### Task requirements
Print the data that follows exactly.

+ + +

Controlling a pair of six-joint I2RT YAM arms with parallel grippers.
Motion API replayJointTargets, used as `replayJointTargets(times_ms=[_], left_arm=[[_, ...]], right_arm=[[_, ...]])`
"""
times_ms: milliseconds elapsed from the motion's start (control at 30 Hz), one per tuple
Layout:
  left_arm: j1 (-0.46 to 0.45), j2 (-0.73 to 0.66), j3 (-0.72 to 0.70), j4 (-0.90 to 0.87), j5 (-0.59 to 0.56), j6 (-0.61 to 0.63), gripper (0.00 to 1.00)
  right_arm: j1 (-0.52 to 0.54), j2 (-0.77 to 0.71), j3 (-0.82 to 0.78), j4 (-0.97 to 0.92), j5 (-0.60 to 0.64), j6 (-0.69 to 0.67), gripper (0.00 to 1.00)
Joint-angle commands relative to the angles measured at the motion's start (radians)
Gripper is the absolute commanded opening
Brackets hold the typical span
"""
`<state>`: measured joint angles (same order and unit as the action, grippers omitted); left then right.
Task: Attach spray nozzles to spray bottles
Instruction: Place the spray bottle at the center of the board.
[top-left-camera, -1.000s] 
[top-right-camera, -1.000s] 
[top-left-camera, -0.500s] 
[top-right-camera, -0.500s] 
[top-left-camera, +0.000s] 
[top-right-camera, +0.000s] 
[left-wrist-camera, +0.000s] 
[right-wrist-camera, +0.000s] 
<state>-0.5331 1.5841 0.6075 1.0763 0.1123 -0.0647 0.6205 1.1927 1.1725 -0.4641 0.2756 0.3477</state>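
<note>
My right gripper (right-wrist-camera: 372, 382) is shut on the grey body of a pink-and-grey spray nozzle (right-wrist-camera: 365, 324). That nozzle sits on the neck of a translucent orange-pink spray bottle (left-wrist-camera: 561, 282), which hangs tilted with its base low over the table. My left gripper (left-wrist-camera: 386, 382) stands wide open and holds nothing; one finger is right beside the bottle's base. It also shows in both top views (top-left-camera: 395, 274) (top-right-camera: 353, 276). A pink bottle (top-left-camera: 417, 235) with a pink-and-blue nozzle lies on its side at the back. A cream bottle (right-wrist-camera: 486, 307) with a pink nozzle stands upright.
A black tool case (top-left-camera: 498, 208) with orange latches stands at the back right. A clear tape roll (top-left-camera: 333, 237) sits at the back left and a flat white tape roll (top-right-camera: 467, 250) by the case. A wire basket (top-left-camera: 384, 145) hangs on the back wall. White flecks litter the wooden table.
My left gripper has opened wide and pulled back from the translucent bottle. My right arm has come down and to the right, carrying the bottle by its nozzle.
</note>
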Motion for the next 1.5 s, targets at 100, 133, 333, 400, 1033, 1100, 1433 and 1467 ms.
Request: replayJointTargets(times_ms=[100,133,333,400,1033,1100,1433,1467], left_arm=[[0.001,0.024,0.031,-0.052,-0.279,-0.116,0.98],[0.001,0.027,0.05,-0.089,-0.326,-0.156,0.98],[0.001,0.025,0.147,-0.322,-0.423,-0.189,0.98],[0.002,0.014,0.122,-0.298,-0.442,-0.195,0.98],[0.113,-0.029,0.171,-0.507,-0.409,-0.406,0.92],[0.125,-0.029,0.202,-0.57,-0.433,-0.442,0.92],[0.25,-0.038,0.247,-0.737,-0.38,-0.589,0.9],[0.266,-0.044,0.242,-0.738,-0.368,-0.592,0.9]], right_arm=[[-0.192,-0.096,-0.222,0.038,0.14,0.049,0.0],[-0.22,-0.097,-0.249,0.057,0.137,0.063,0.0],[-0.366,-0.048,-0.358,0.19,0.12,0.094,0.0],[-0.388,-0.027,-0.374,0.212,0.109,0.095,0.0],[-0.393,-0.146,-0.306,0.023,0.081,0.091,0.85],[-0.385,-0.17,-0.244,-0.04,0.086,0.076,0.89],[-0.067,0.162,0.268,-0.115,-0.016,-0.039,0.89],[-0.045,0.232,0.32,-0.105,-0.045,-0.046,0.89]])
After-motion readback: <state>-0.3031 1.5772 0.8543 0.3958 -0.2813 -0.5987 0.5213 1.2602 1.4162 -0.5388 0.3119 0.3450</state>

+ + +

### Result of this exercise
Controlling a pair of six-joint I2RT YAM arms with parallel grippers.
Motion API replayJointTargets, used as `replayJointTargets(times_ms=[_], left_arm=[[_, ...]], right_arm=[[_, ...]])`
"""
times_ms: milliseconds elapsed from the motion's start (control at 30 Hz), one per tuple
Layout:
  left_arm: j1 (-0.46 to 0.45), j2 (-0.73 to 0.66), j3 (-0.72 to 0.70), j4 (-0.90 to 0.87), j5 (-0.59 to 0.56), j6 (-0.61 to 0.63), gripper (0.00 to 1.00)
  right_arm: j1 (-0.52 to 0.54), j2 (-0.77 to 0.71), j3 (-0.82 to 0.78), j4 (-0.97 to 0.92), j5 (-0.60 to 0.64), j6 (-0.69 to 0.67), gripper (0.00 to 1.00)
Joint-angle commands relative to the angles measured at the motion's start (radians)
Gripper is the absolute commanded opening
Brackets hold the typical span
"""
`<state>`: measured joint angles (same order and unit as the action, grippers omitted); left then right.
Task: Attach spray nozzles to spray bottles
Instruction: Place the spray bottle at the center of the board.
[top-left-camera, -1.000s] 
[top-right-camera, -1.000s] 
[top-left-camera, -0.500s] 
[top-right-camera, -0.500s] 
[top-left-camera, +0.000s] 
[top-right-camera, +0.000s] 
[left-wrist-camera, +0.000s] 
[right-wrist-camera, +0.000s] 
<state>-0.5331 1.5841 0.6075 1.0763 0.1123 -0.0647 0.6205 1.1927 1.1725 -0.4641 0.2756 0.3477</state>
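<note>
My right gripper (right-wrist-camera: 372, 382) is shut on the grey body of a pink-and-grey spray nozzle (right-wrist-camera: 365, 324). That nozzle sits on the neck of a translucent orange-pink spray bottle (left-wrist-camera: 561, 282), which hangs tilted with its base low over the table. My left gripper (left-wrist-camera: 386, 382) stands wide open and holds nothing; one finger is right beside the bottle's base. It also shows in both top views (top-left-camera: 395, 274) (top-right-camera: 353, 276). A pink bottle (top-left-camera: 417, 235) with a pink-and-blue nozzle lies on its side at the back. A cream bottle (right-wrist-camera: 486, 307) with a pink nozzle stands upright.
A black tool case (top-left-camera: 498, 208) with orange latches stands at the back right. A clear tape roll (top-left-camera: 333, 237) sits at the back left and a flat white tape roll (top-right-camera: 467, 250) by the case. A wire basket (top-left-camera: 384, 145) hangs on the back wall. White flecks litter the wooden table.
My left gripper has opened wide and pulled back from the translucent bottle. My right arm has come down and to the right, carrying the bottle by its nozzle.
</note>
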Motion for the next 1.5 s, targets at 100, 133, 333, 400, 1033, 1100, 1433 and 1467 ms.
Request: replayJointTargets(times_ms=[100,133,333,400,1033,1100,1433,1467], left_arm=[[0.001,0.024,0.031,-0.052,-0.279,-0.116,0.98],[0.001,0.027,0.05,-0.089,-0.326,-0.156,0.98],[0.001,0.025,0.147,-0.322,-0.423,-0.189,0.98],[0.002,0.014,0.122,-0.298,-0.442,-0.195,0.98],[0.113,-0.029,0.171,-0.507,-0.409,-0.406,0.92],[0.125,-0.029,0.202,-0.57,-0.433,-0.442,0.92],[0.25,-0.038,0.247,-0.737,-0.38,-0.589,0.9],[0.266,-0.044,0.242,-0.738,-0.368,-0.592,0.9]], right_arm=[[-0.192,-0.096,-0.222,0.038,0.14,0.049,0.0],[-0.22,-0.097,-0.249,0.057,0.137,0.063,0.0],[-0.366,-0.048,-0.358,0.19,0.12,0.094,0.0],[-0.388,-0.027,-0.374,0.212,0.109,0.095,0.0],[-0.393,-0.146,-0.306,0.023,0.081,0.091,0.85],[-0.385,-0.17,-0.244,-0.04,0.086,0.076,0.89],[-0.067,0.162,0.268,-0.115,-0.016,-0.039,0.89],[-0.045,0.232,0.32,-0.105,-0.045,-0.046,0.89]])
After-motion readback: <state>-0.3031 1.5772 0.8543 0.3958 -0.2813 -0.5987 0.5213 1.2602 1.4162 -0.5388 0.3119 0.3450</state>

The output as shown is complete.